■ WHAT YOU SHOULD DO
Could you copy every line in the listing below that has the word "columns"?

------------

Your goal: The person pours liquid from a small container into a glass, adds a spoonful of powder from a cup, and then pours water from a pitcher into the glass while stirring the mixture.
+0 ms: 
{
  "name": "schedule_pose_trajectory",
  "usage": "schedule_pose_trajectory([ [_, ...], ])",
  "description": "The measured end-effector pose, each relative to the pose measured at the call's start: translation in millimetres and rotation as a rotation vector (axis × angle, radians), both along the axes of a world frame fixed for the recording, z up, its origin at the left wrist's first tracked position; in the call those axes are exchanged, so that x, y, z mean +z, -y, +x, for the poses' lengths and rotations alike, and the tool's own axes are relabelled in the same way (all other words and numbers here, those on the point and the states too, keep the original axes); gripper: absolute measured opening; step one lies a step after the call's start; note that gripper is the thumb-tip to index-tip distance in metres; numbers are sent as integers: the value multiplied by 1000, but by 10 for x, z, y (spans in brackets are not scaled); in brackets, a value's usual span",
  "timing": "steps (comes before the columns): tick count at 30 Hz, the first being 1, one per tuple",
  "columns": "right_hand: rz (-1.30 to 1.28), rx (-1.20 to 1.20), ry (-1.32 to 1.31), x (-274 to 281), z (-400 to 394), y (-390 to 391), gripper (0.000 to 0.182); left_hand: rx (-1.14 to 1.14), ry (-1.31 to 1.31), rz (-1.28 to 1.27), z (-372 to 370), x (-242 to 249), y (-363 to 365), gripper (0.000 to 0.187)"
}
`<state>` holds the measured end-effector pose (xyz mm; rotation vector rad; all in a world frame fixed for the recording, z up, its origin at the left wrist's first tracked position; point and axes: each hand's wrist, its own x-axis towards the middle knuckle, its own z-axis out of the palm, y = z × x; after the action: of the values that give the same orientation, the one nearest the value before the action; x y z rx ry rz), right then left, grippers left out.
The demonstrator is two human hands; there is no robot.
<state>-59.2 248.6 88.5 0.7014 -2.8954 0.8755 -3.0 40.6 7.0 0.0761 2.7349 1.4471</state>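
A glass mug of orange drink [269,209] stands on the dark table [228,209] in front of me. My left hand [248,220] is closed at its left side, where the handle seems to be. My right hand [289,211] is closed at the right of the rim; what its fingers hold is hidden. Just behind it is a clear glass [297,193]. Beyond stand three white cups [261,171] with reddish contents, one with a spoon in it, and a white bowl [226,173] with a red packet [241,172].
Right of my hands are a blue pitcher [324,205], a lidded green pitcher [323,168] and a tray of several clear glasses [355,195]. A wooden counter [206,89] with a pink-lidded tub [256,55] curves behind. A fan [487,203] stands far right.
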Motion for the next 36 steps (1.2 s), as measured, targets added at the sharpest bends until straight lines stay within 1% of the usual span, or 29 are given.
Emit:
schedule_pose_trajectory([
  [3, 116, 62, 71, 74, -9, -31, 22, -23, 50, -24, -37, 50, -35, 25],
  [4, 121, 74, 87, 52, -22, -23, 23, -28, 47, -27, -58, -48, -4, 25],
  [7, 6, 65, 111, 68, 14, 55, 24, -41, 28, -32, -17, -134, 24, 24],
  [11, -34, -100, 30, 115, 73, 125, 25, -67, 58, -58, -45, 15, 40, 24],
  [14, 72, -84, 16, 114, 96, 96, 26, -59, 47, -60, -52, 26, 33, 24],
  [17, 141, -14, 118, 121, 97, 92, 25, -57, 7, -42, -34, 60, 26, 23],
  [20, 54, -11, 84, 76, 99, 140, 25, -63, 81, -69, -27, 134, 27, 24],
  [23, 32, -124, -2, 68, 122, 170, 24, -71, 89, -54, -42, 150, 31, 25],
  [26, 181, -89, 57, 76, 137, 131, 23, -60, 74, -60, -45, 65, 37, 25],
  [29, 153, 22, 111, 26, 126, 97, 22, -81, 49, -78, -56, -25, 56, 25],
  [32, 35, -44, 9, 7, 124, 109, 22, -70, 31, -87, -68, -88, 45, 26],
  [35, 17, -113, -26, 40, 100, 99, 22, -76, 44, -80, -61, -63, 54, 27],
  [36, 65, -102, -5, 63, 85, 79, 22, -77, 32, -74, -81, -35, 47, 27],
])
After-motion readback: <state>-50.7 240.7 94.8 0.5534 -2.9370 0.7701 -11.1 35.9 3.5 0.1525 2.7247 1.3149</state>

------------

■ OUTPUT FOR THIS TASK
  "timing": "steps (comes before the columns): tick count at 30 Hz, the first being 1, one per tuple",
  "columns": "right_hand: rz (-1.30 to 1.28), rx (-1.20 to 1.20), ry (-1.32 to 1.31), x (-274 to 281), z (-400 to 394), y (-390 to 391), gripper (0.000 to 0.182); left_hand: rx (-1.14 to 1.14), ry (-1.31 to 1.31), rz (-1.28 to 1.27), z (-372 to 370), x (-242 to 249), y (-363 to 365), gripper (0.000 to 0.187)"

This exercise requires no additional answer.